Five killed in Philadelphia train crash

Five killed in Philadelphia train crash

A passenger train has derailed and tipped over in Philadelphia, killing at least five people and injuring scores more.

Mayor Michael Nutter said the scene was horrific and not all the more than 240 people on the Amtrak train had been accounted for.

“It is an absolute, disastrous mess,” he said. “I’ve never seen anything like this in my life.”

He said all seven carriages, including the engine, were in “various stages of disarray”, and added there were carriages that were “completely overturned, on their side, ripped apart”.

“It is a devastating scene down there,” he said. “We walked the entire length of the train area, and the engine completely separated from the rest of the train, and one of the cars is perpendicular to the rest of the cars. It’s unbelievable.”

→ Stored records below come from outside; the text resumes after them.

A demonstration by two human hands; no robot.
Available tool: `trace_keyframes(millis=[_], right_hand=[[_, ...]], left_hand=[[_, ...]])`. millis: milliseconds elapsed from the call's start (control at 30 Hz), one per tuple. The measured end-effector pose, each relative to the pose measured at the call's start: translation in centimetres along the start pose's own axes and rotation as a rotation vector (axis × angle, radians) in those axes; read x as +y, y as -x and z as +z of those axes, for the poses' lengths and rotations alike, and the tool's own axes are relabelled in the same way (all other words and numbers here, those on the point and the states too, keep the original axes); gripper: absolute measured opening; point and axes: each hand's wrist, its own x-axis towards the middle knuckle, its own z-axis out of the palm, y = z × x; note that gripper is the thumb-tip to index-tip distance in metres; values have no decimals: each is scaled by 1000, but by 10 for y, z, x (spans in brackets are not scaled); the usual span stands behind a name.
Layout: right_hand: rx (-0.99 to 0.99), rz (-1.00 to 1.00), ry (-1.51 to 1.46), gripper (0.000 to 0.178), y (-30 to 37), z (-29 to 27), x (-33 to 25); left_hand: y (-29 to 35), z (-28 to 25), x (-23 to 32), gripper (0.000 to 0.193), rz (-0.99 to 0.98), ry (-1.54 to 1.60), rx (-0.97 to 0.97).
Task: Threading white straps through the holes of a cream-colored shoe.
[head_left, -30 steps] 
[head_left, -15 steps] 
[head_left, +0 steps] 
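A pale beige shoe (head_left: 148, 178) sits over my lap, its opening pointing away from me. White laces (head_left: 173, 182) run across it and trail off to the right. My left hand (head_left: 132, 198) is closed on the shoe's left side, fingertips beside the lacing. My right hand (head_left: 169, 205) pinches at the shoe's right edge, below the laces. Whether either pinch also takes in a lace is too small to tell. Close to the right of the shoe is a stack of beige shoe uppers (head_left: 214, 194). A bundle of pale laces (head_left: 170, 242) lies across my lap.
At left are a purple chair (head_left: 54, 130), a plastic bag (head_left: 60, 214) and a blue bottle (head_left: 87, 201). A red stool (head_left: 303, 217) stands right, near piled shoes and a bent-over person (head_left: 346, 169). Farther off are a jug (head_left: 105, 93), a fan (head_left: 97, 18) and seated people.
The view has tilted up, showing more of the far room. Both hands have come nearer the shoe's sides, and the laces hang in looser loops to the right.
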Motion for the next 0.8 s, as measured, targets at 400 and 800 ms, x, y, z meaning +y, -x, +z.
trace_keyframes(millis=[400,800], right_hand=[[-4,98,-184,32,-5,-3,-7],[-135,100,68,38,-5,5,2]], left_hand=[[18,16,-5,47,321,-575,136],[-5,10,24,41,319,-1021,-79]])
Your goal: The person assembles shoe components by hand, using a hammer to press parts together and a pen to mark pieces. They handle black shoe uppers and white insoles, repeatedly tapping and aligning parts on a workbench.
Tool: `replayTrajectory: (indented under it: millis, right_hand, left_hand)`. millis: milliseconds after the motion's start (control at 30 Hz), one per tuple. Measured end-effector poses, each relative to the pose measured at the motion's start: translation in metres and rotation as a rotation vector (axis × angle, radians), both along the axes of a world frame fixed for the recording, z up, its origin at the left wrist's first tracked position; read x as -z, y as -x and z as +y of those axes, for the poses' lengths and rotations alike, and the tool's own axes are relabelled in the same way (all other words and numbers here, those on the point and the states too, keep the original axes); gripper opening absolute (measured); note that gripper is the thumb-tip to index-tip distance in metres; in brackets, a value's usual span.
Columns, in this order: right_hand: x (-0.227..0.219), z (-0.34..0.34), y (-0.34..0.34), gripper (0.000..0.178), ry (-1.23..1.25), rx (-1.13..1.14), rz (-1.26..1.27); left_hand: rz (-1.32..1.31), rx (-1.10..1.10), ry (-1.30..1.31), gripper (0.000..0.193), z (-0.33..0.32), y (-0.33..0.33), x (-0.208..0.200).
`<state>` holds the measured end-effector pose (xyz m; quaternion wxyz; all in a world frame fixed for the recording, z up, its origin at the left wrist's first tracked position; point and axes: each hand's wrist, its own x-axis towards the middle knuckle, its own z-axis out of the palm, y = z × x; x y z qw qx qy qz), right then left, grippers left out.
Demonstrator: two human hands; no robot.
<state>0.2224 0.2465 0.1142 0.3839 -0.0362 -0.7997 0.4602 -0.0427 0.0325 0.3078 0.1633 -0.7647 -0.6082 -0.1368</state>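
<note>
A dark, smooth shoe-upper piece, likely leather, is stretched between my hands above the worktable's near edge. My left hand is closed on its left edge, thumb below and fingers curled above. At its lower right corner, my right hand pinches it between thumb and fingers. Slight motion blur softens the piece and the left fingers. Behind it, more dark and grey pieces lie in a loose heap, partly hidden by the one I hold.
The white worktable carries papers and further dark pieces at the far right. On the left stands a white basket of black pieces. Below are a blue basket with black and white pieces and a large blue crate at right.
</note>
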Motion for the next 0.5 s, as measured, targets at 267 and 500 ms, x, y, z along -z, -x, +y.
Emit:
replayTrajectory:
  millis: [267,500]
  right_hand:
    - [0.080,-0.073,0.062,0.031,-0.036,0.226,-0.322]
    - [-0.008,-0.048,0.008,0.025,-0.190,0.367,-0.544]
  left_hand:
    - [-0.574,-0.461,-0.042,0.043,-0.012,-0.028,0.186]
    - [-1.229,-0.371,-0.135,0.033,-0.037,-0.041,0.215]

More than 130 people were taken to hospital and six were critically injured.

The cause of the derailment is not yet known, but Amtrak said it was bringing in portable lights to illuminate the scene overnight as workers examined the wreckage.

Five killed in Philadelphia train crash

Train 188, a Northeast Regional service, had left Washington DC en route for New York City. The front of the train was going into a turn when it started to shake before coming to a sudden stop.

Passenger Paul Cheung said: “The train started to decelerate, like someone had slammed the brake. Then suddenly you could see everything starting to shake. You could see people’s stuff flying over me.”

Mr Cheung said another passenger urged him to escape from the back of his carriage, which he did. He said he saw passengers trying to escape through the windows of carraiges tipped on their sides.

“The front of the train is really mangled,” he said. “It’s a complete wreck. The whole thing is like a pile of metal.”

Another passenger, Daniel Wetrin, was among more than a dozen people taken to a nearby primary school afterwards.

“I think the fact that I walked off (the train) kind of made it even more surreal because a lot of people didn’t walk off,” he said.

“I walked off as if, like, I was in a movie. There were people standing around, people with bloody faces. There were people, chairs, tables mangled about in the compartment ... power cables all buckled down as you stepped off the train.”

The area where the derailment occurred is known as Frankford Junction and has a big curve. It is not far from where one of the deadliest US train accidents occurred: the 1943 derailment of the Congressional Limited, from Washington to New York, which killed 79 people.

Police swarming around the new derailment site, in Port Richmond, a working-class area, told people to get back, away from the train.

Roads all around the crash site were blocked off. Waves of firefighters surrounded the train carriages, taking people out.

Former US Representative Patrick Murphy was on the train and said he helped people. He tweeted photos of firefighters helping other people in the wreckage.

“Pray for those injured,” he said.

Amtrak said the train was carrying 238 passengers and five crew members. It said services on the busy Northeast Corridor between New York and Philadelphia had been stopped. The mayor, citing the mangled train tracks and downed wires, said: “There’s no circumstance under which there would be any Amtrak service this week through Philadelphia.”

The National Transportation Safety Board said it was gathering information about the derailment.